I'm writing a chess program and I use 64bit bitmask to represent if there is a piece on each square of the board. Whenever I need to iterate through the board and do something for all pieces, I look at the bitmask, find the "index" (shift amount) of the bits set to 1, and then look at the board to see which piece it is.
That procedure may or may not be the best, but I'm finding that this function (on_bits) which extracts the bits takes up to 5% of the program running time! Even when taking the amount of times it gets called into account, it's still pretty slow. So I'm looking for a good solution to this. I'm posting both of my attempts.
Original:
int on_bits(u64 x, u8 *arr) {
int ret = 0;
int i = 0;
while (x) {
while (!(x&0xffffffff)) {
x >>= 32;
i += 32;
}
while (!(x&0xff)) {
x >>= 8;
i += 8;
}
while (!(x&1)) {
x >>= 1;
i++;
}
arr[ret++] = i;
x >>= 1;
i++;
}
return ret;
}
New version, runs faster with compiler optimizations and unrolling. Around 2x faster than previous one.

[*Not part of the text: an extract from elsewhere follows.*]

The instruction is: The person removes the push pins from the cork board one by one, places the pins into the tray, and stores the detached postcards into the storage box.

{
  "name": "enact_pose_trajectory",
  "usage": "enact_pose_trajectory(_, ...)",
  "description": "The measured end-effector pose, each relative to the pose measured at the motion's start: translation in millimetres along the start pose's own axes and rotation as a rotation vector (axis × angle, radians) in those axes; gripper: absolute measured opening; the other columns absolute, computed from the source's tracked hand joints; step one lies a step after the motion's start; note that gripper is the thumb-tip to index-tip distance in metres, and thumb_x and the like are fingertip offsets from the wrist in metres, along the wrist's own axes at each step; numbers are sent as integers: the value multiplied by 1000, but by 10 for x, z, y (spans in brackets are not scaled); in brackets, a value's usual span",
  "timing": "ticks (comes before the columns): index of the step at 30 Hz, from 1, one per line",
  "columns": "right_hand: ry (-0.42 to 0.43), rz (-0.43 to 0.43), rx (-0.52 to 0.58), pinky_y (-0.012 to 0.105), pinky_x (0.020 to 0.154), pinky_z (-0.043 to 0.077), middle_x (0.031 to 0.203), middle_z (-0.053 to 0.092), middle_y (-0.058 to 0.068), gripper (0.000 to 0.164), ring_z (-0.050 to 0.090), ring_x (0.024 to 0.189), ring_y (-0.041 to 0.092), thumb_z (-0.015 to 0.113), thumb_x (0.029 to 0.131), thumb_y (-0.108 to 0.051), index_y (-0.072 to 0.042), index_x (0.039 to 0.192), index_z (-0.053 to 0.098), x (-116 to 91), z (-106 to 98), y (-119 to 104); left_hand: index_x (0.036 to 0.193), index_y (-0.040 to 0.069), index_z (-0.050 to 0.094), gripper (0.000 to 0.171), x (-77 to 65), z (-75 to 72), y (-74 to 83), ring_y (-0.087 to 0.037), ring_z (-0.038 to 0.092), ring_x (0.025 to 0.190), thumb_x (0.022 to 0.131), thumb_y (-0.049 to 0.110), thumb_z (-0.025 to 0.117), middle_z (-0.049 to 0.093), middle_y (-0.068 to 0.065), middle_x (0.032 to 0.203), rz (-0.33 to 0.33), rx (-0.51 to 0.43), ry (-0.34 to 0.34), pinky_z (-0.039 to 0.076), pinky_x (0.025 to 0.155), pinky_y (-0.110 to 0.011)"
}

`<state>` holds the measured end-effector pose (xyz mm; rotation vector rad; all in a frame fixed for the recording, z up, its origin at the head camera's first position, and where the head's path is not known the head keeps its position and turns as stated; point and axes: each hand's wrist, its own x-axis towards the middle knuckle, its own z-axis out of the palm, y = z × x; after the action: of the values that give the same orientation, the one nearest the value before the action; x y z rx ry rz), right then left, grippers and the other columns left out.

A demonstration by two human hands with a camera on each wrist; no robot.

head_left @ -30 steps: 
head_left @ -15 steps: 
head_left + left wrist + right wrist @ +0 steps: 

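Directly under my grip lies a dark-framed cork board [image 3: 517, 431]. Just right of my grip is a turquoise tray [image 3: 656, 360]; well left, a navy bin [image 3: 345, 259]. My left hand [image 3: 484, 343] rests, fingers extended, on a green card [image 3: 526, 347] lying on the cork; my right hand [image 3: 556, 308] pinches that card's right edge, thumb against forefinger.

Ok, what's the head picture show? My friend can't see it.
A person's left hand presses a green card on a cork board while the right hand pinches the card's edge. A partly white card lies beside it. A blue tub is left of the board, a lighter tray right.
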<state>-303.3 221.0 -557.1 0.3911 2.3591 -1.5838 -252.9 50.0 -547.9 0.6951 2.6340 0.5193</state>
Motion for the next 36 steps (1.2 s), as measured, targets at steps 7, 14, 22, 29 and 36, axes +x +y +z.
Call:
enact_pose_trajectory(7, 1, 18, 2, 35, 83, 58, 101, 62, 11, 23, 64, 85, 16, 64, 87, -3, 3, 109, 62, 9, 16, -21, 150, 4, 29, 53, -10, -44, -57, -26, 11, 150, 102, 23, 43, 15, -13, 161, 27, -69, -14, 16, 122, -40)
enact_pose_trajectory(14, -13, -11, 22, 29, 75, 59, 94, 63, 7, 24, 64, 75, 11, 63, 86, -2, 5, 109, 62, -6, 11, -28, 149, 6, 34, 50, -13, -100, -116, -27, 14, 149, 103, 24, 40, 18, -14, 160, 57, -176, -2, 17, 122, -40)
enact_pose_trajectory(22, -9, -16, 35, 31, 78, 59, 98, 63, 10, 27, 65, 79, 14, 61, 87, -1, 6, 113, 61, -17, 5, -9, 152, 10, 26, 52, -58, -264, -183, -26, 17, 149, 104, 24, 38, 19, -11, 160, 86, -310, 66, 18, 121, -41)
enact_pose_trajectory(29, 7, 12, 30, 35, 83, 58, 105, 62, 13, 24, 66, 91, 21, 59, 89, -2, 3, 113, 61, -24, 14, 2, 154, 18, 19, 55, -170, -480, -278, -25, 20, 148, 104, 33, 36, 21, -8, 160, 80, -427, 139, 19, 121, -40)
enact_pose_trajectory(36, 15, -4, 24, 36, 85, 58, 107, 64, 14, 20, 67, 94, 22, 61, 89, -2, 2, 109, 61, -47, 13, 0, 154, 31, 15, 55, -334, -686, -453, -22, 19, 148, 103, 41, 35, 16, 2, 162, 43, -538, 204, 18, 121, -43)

#define B(n) (((u64)0xff)<<((8*n)))
#define b(n) (((u64)1<<(n)))
int on_bits(u64 x, u8 *arr) {
int ret = 0;
if (x & (B(0) | B(1) | B(2) | B(3))) {
if (x & B(0)) {
if (x & b(0)) arr[ret++] = 0;
if (x & b(1)) arr[ret++] = 1;
if (x & b(2)) arr[ret++] = 2;
if (x & b(3)) arr[ret++] = 3;
if (x & b(4)) arr[ret++] = 4;
if (x & b(5)) arr[ret++] = 5;
if (x & b(6)) arr[ret++] = 6;
if (x & b(7)) arr[ret++] = 7;
}
if (x & B(1)) {
if (x & b(8)) arr[ret++] = 8;
if (x & b(9)) arr[ret++] = 9;
if (x & b(10)) arr[ret++] = 10;
if (x & b(11)) arr[ret++] = 11;
if (x & b(12)) arr[ret++] = 12;
if (x & b(13)) arr[ret++] = 13;
if (x & b(14)) arr[ret++] = 14;
if (x & b(15)) arr[ret++] = 15;
}
if (x & B(2)) {
if (x & b(16)) arr[ret++] = 16;
if (x & b(17)) arr[ret++] = 17;
if (x & b(18)) arr[ret++] = 18;
if (x & b(19)) arr[ret++] = 19;
if (x & b(20)) arr[ret++] = 20;
if (x & b(21)) arr[ret++] = 21;
if (x & b(22)) arr[ret++] = 22;
if (x & b(23)) arr[ret++] = 23;
}
if (x & B(3)) {
if (x & b(24)) arr[ret++] = 24;
if (x & b(25)) arr[ret++] = 25;
if (x & b(26)) arr[ret++] = 26;
if (x & b(27)) arr[ret++] = 27;
if (x & b(28)) arr[ret++] = 28;
if (x & b(29)) arr[ret++] = 29;
if (x & b(30)) arr[ret++] = 30;
if (x & b(31)) arr[ret++] = 31;
}
}
if (x & (B(4) | B(5) | B(6) | B(7))) {
if (x & B(4)) {
if (x & b(32)) arr[ret++] = 32;
if (x & b(33)) arr[ret++] = 33;
if (x & b(34)) arr[ret++] = 34;
if (x & b(35)) arr[ret++] = 35;
if (x & b(36)) arr[ret++] = 36;
if (x & b(37)) arr[ret++] = 37;
if (x & b(38)) arr[ret++] = 38;
if (x & b(39)) arr[ret++] = 39;
}
if (x & B(5)) {
if (x & b(40)) arr[ret++] = 40;
if (x & b(41)) arr[ret++] = 41;
if (x & b(42)) arr[ret++] = 42;
if (x & b(43)) arr[ret++] = 43;
if (x & b(44)) arr[ret++] = 44;
if (x & b(45)) arr[ret++] = 45;
if (x & b(46)) arr[ret++] = 46;
if (x & b(47)) arr[ret++] = 47;
}
if (x & B(6)) {
if (x & b(48)) arr[ret++] = 48;
if (x & b(49)) arr[ret++] = 49;
if (x & b(50)) arr[ret++] = 50;
if (x & b(51)) arr[ret++] = 51;
if (x & b(52)) arr[ret++] = 52;
if (x & b(53)) arr[ret++] = 53;
if (x & b(54)) arr[ret++] = 54;
if (x & b(55)) arr[ret++] = 55;
}
if (x & B(7)) {
if (x & b(56)) arr[ret++] = 56;
if (x & b(57)) arr[ret++] = 57;
if (x & b(58)) arr[ret++] = 58;
if (x & b(59)) arr[ret++] = 59;
if (x & b(60)) arr[ret++] = 60;
if (x & b(61)) arr[ret++] = 61;
if (x & b(62)) arr[ret++] = 62;
if (x & b(63)) arr[ret++] = 63;
}
}
return ret;
}
(There's no doubt which one is simpler, though :))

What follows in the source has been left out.